I. 1. On the first head I observe, in the first place, that this was the only day in the whole year on which the high priest was permitted to enter into the most holy place of the tabernacle. We read in the second verse, "And the Lord said unto Moses, speak unto Aaron thy brother, that he come not at all times into the holy place within the veil, before the mercy seat, which is upon the ark, that he die not." The apostle, writing to the Hebrews, notices this circumstance, and shews what it intimated, he says, "The priests went always into the first tabernacle, accomplishing the service of God. But into the second went the high priest alone once every year, not without blood, which he offered for himself and the errors of the people the Holy Ghost thus signifying, that the way into the holiest of all was not yet made manifest, while as the first tabernacle was yet standing." The ninth and tenth chapters of that epistle enter into a consideration of all the most remarkable ceremonies of this
great annual solemnity, and shew us how we are to view them as connected with the richer mercies and superior grace of the gospel. Several of these I shall notice to you as I proceed.

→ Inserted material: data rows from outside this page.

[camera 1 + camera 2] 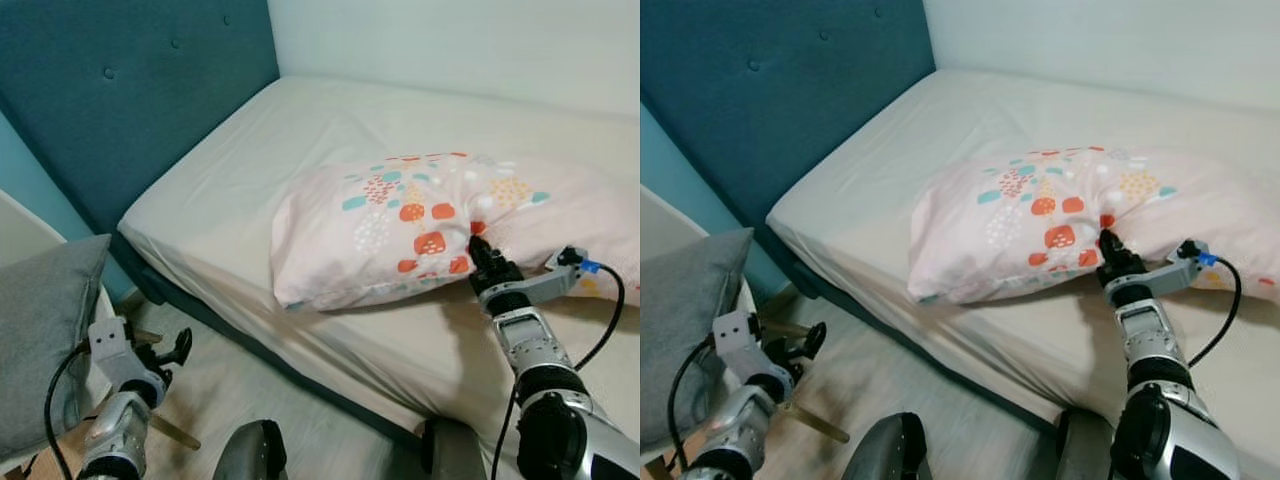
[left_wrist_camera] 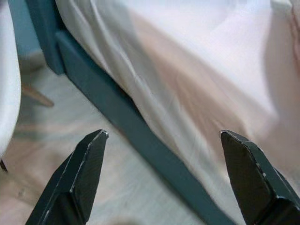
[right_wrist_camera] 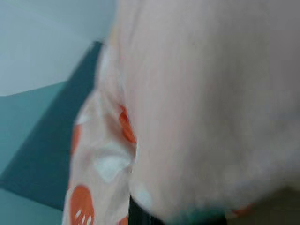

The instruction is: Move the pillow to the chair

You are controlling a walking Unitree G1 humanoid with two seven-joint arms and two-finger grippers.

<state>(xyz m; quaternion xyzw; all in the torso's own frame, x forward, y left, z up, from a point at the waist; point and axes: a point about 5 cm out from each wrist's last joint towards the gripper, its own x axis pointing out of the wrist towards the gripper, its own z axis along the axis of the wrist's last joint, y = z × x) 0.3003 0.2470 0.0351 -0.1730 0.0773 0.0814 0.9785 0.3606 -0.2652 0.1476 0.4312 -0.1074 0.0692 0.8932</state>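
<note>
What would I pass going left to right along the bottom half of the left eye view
Grey cushion on the chair → left claw, open above the floor → patterned pillow on the bed → right claw, its tips pressed into the pillow's near edge.

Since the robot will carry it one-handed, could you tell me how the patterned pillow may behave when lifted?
The pillow looks soft and puckers where the right end effector pinches it, so it will probably sag and droop. It seems bulky but likely light. Gripped by little fabric, it may slip.
</note>
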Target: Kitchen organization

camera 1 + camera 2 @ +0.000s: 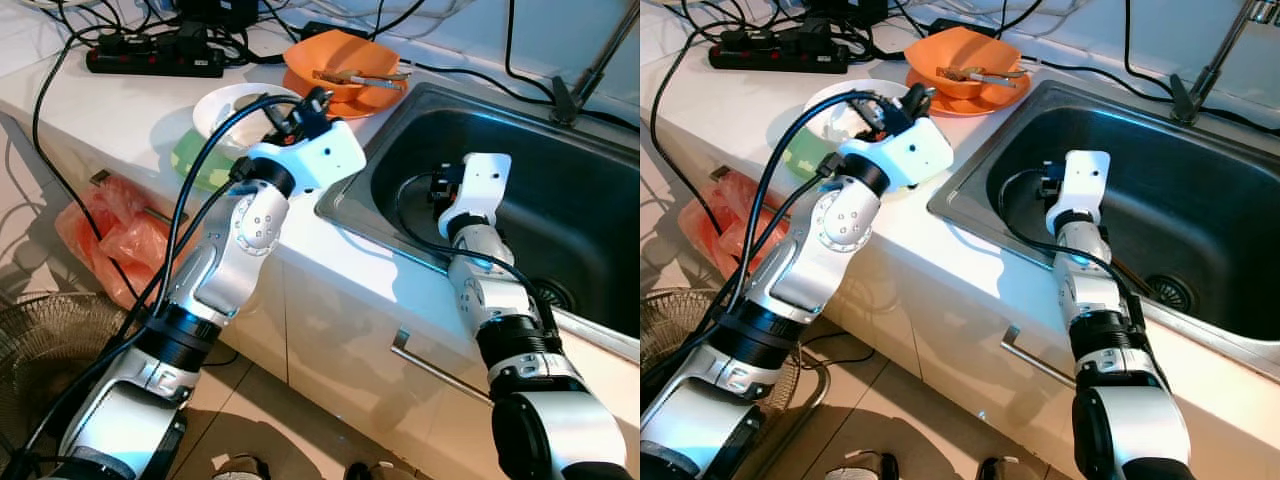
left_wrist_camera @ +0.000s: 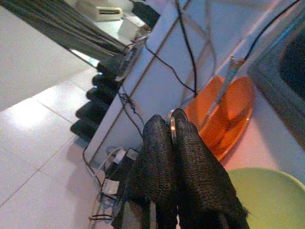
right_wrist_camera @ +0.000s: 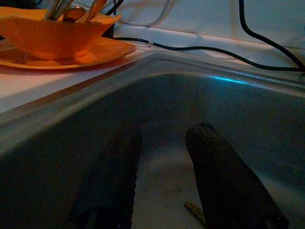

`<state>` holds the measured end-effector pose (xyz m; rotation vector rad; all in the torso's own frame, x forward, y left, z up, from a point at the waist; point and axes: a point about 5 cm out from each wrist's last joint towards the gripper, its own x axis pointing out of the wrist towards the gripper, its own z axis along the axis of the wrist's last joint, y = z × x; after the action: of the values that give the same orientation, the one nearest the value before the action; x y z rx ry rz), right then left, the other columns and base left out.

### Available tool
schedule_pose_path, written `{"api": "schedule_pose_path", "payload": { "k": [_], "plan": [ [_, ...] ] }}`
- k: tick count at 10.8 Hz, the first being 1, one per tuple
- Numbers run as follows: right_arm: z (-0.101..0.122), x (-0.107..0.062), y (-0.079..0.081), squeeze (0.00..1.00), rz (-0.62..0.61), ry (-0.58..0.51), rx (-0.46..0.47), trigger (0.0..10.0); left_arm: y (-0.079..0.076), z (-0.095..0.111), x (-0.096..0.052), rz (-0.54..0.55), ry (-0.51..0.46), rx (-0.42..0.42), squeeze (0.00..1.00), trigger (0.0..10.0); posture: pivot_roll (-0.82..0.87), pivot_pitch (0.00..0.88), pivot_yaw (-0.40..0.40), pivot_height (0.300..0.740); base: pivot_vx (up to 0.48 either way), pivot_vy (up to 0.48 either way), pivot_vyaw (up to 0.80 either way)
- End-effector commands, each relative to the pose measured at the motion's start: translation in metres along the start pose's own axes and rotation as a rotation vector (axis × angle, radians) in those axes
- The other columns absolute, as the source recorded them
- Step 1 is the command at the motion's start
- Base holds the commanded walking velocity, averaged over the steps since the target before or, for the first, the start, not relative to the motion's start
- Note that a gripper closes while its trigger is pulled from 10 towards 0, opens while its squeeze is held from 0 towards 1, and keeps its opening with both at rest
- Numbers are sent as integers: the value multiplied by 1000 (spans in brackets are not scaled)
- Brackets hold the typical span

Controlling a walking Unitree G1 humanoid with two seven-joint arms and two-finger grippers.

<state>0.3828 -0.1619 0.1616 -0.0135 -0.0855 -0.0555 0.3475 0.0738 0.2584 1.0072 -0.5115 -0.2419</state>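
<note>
One orange bowl (image 1: 340, 62), upper centre, holds utensils (image 1: 360, 77) lying left–right. Left gripper (image 2: 172, 125) pinches a thin metal piece (image 2: 173, 130); right gripper (image 3: 162, 143) hangs parted, empty, inside one sink (image 1: 560, 190).

right gripper (image 1: 440, 188) inside sink (image 1: 585, 150), left gripper (image 1: 305, 105) over bowls (image 1: 215, 110).

One orange bowl (image 1: 340, 62), one orange plate (image 1: 372, 101) — one white bowl (image 1: 222, 105), one green plate (image 1: 190, 160).
</note>
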Motion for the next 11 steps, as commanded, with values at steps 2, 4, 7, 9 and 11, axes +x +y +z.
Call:
{"api": "schedule_pose_path", "payload": {
  "k": [2, 4, 7, 9, 11],
  "plan": [
    [1, 1, 0, 0, 1, 0, 13, 10000, -5, -2, -4, -59, 6, 12, 0, 10000, 76, 101, -50, 740, 0, 0, 0],
    [-1, 0, 2, 0, 6, 5, 13, 10000, -8, -11, -7, -117, 42, 65, 0, 10000, 76, 101, -50, 740, 0, 0, 0],
    [-1, 0, 2, 0, 11, 6, 13, 10000, -5, -15, -8, -142, 64, 140, 0, 10000, 82, 105, -54, 740, 0, 0, 0],
    [-1, 0, 2, 0, 12, 6, 13, 10000, 2, -15, -8, -129, 68, 178, 0, 10000, 82, 105, -54, 740, 0, 0, 0],
    [-1, 0, 2, 0, 11, 6, 14, 10000, 11, -12, -6, -80, 44, 162, 0, 10000, 82, 105, -54, 740, 0, 0, 0]
  ]
}}
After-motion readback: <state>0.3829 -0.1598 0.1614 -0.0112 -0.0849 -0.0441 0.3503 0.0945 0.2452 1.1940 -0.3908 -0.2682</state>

I observe, in the second place, that the object of the appointment of this day was, that a general atonement might be made upon it for all the sins of the people. It was, as the text says, to make an atonement for the children of Israel, for all their sins, once a year," as is also expressed in the thirtieth verse, "On that day shall the priest make an atonement for you, to cleanse you, that ye may be clean from all your sins before the Lord." This was therefore to be an annual atonement for all their iniquities, transgressions, and sins, committed during the year. If it was duly observed, the Jews had an actual remission of all the temporal punishments to which they had become exposed, the guilt contracted by their omissions. of any ceremonial observancies was pardoned and removed, and the condemnation deserved by their moral offences was taken away
from all such of them as had grace given them to look forward by faith to that great and powerful atonement which was thus prefigured.
3. I observe, in the third place, that this was a day for repentance, a great national fast and day of humiliation. It was to be kept for this purpose, as a sabbath by a rest from all manner of work. We read, "It shall be a sabbath of rest unto you, and ye shall afflict your souls by a statute for ever." In the Acts of the Apostles it is emphatically called, "The Fast," for when St. Luke says that sailing was dangerous" because the fast was already past," he alludes to this particular day. They were all to occupy themselves entirely with deep humiliation and sincere contrition and humble confession, separating and consecrating the day altogether to penitential acts and acknowledgments of their offences.
4. In the fourth place the dress in which the high priest was to officiate and his ablutions are to be noticed. He was not to wear his rich habiliments, his golden robes as the
Jews called them, but only his plain white linen vestments. This was ordered in con
formity with the object of the day, and the feelings which ought to be awakened upon it. The whole service being intended as a recognition and confession of sin, with sacrifices of atonement for it, the high priest was thus to humble and abase himself before God. He was also to wash himself repeatedly with water, and was thereby taught how defiling was the nature of sin, and how it came upou him even in the performance of his most penitent and holiest duties. It shews us that our very repentances need to be washed in the blood of Jesus; and plainly pointed out to the Jews, as it does to us, the purity and holiness of that God to whom we approach in our religious services.
5. I observe, in the fifth and last place of this first head of my sermon, that in all this part of the day's service the high priest was to officiate alone, as we see in the seventeenth verse. So we well know that the whole work of atonement for our sins was performed by Christ alone. No one aided or
assisted him; no one participated with him; he bore all our sufferings; to him all the glory is due. He trod that wine-press of the wrath of God alone; and of the people there was none with him; his own arm brought salvation: "by himself he purged our sins;" "he his own self bear our sins in his own body on the tree." Blessed Jesus, we owe the whole of our salvation to thee. To thee be all our praise and all our service given.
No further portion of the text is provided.